ASSIGNED TASK:
Everything in the data gets repeated exactly, except for the pictures.

--------

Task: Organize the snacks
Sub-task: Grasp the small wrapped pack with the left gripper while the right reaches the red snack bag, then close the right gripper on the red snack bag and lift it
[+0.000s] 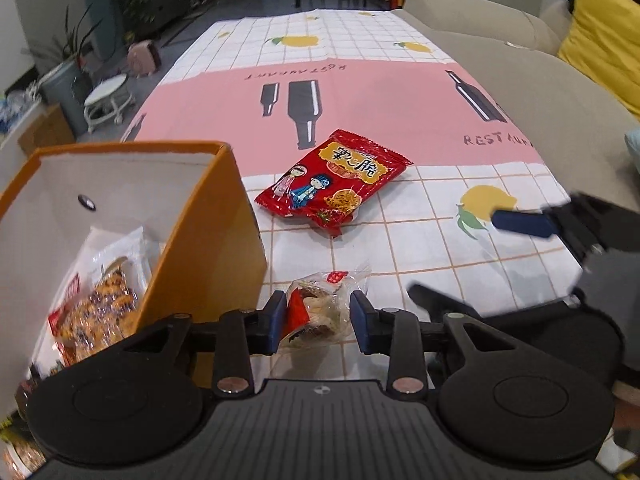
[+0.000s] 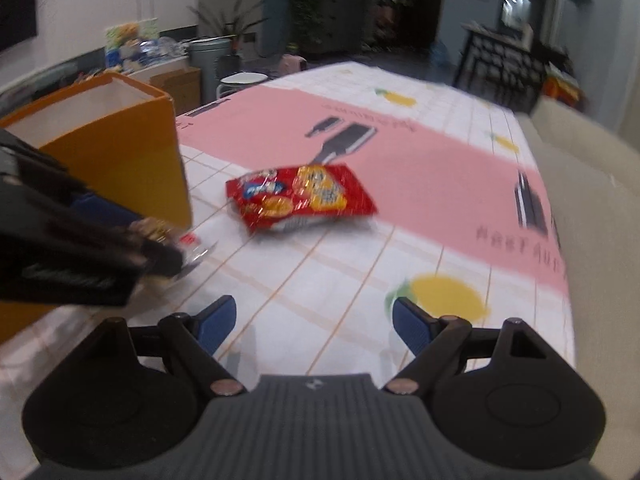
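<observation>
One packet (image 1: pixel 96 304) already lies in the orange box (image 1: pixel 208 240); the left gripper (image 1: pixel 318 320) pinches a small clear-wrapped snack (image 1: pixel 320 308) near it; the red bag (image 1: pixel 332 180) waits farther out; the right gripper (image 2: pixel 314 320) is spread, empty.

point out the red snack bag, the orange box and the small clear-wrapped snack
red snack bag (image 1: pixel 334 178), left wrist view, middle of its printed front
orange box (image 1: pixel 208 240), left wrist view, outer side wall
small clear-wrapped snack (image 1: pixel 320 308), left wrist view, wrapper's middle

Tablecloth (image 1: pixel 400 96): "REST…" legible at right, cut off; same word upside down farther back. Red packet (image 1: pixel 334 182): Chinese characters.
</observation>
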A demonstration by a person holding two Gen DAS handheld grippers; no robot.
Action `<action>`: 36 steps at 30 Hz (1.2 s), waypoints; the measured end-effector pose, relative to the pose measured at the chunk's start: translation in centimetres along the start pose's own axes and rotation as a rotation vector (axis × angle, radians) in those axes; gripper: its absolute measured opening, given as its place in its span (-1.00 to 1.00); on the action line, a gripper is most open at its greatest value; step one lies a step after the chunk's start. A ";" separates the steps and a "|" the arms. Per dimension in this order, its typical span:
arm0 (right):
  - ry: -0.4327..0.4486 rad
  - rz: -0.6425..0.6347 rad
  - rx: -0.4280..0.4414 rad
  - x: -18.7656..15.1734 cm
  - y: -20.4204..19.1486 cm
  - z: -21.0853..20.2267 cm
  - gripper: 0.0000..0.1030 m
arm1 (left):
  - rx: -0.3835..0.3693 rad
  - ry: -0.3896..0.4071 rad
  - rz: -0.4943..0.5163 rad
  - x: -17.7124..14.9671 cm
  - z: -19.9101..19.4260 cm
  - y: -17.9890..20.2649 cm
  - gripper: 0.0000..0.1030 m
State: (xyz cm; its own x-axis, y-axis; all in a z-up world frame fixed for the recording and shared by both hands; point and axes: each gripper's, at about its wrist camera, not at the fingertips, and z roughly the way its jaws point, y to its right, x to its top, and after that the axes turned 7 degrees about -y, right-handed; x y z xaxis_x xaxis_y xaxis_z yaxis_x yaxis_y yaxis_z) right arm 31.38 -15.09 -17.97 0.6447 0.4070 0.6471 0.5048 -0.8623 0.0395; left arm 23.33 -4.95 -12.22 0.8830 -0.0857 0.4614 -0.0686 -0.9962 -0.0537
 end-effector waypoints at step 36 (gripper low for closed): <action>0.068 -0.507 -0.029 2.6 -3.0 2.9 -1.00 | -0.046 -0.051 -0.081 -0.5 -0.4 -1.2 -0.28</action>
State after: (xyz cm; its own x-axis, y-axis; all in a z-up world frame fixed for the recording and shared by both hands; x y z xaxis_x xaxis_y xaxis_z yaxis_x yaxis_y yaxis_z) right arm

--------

RESULT OF THE EXERCISE:
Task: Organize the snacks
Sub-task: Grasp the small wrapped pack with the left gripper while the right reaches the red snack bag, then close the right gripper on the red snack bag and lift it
[+0.000s] 
[+0.000s] 
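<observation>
One packet (image 1: pixel 96 304) already lies in the orange box (image 1: pixel 208 240); the left gripper (image 1: pixel 318 320) pinches a small clear-wrapped snack (image 1: pixel 320 308) near it; the red bag (image 1: pixel 332 180) waits farther out; the right gripper (image 2: pixel 314 320) is spread, empty.

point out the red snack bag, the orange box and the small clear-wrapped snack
red snack bag (image 1: pixel 334 178), left wrist view, middle of its printed front
orange box (image 1: pixel 208 240), left wrist view, outer side wall
small clear-wrapped snack (image 1: pixel 320 308), left wrist view, wrapper's middle

Tablecloth (image 1: pixel 400 96): "REST…" legible at right, cut off; same word upside down farther back. Red packet (image 1: pixel 334 182): Chinese characters.
</observation>
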A demonstration by a person holding two Gen DAS handheld grippers; no robot.
Action `<action>`: 36 steps at 30 Hz (1.2 s), waypoints; the measured end-effector pose, relative to the pose measured at the chunk's start: translation in centimetres along the start pose's own axes and rotation as a rotation vector (axis × angle, radians) in those axes; gripper: its absolute measured opening, given as its place in its span (-1.00 to 1.00); on the action line, a gripper is most open at its greatest value; step one lies a step after the chunk's start. A ";" separates the steps and a "|" the arms. Per dimension in this order, its typical span:
arm0 (right):
  - ry: -0.4327..0.4486 rad
  - rz: -0.6425..0.6347 rad
  - rx: -0.4280..0.4414 rad
  - x: -18.7656..15.1734 cm
  - y: -20.4204..19.1486 cm
  - z: -21.0853..20.2267 cm
  - gripper: 0.0000..0.1030 m
arm1 (left):
  - rx: -0.3835..0.3693 rad
  - ry: -0.3896..0.4071 rad
  - rz: -0.4943..0.5163 rad
  - x: -17.7124..14.9671 cm
  - z: -19.9101..19.4260 cm
  - y: -17.9890..20.2649 cm
  - gripper: 0.0000..0.1030 m
State: (xyz cm; its own x-axis, y-axis; all in a z-up world frame fixed for the recording and shared by both hands; point and axes: each gripper's, at about its wrist camera, not at the fingertips, and z roughly the way its jaws point, y to its right, x to its top, and after that the axes turned 7 degrees about -y, right-handed; x y z xaxis_x xaxis_y xaxis_z yaxis_x yaxis_y yaxis_z) right arm 31.38 -15.09 -17.97 0.6447 0.4070 0.6471 0.5048 -0.8623 0.0395; left arm 23.33 -4.95 -12.22 0.8830 -0.0857 0.4614 -0.0686 -0.9962 -0.0537
 end-effector waypoints at step 36 (gripper low for closed): <action>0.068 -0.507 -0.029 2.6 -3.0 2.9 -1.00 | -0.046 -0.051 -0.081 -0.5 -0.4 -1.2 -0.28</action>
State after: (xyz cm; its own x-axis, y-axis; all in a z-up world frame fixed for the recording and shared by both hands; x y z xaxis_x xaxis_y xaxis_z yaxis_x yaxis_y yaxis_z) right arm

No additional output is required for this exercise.